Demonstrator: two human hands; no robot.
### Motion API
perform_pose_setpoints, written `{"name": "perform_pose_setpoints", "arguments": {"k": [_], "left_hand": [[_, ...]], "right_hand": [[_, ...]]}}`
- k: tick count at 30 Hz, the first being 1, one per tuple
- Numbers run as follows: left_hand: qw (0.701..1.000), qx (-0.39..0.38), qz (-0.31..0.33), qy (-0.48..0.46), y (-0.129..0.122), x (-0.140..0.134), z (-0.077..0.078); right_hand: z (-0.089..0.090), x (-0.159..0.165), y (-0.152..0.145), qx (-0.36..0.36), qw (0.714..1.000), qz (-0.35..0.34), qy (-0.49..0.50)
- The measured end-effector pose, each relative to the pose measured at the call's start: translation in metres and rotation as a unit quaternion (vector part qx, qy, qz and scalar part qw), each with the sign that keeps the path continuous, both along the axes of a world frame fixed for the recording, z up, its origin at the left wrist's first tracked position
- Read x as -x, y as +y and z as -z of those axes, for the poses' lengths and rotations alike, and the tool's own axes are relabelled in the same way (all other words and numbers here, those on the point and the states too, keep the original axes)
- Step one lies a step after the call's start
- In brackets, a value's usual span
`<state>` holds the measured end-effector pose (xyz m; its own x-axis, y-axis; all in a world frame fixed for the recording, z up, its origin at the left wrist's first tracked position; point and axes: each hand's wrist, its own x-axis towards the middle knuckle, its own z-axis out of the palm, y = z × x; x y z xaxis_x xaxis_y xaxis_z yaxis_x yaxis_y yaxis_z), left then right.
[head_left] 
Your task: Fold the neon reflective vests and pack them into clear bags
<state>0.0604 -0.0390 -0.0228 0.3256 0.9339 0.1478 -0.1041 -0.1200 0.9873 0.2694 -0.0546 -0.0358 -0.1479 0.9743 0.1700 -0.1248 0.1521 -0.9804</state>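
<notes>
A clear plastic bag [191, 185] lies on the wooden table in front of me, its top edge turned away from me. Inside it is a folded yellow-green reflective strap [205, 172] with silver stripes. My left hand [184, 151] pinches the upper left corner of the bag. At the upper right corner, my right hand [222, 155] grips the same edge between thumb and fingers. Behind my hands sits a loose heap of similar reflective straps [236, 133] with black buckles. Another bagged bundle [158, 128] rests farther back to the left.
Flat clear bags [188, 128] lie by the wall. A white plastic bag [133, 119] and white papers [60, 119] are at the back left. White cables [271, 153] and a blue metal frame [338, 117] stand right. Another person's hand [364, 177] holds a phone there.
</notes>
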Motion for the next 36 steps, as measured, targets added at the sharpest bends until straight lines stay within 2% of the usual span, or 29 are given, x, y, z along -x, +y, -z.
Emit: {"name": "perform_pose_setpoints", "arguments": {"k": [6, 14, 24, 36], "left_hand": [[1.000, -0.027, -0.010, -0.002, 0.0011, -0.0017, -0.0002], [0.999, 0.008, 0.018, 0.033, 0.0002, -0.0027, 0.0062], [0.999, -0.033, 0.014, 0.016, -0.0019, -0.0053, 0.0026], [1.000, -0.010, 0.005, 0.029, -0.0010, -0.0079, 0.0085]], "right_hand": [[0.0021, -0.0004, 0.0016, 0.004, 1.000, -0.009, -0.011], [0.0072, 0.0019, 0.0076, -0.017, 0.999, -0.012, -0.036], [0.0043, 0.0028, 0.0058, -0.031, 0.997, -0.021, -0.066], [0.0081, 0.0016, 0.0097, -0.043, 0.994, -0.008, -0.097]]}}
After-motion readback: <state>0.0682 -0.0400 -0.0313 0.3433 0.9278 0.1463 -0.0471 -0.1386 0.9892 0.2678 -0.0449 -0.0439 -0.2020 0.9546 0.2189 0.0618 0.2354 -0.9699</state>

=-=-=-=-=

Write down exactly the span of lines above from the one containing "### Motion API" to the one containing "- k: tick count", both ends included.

Solution to this problem -
### Motion API
perform_pose_setpoints, written `{"name": "perform_pose_setpoints", "arguments": {"k": [_], "left_hand": [[_, ...]], "right_hand": [[_, ...]]}}`
- k: tick count at 30 Hz, the first being 1, one per tuple

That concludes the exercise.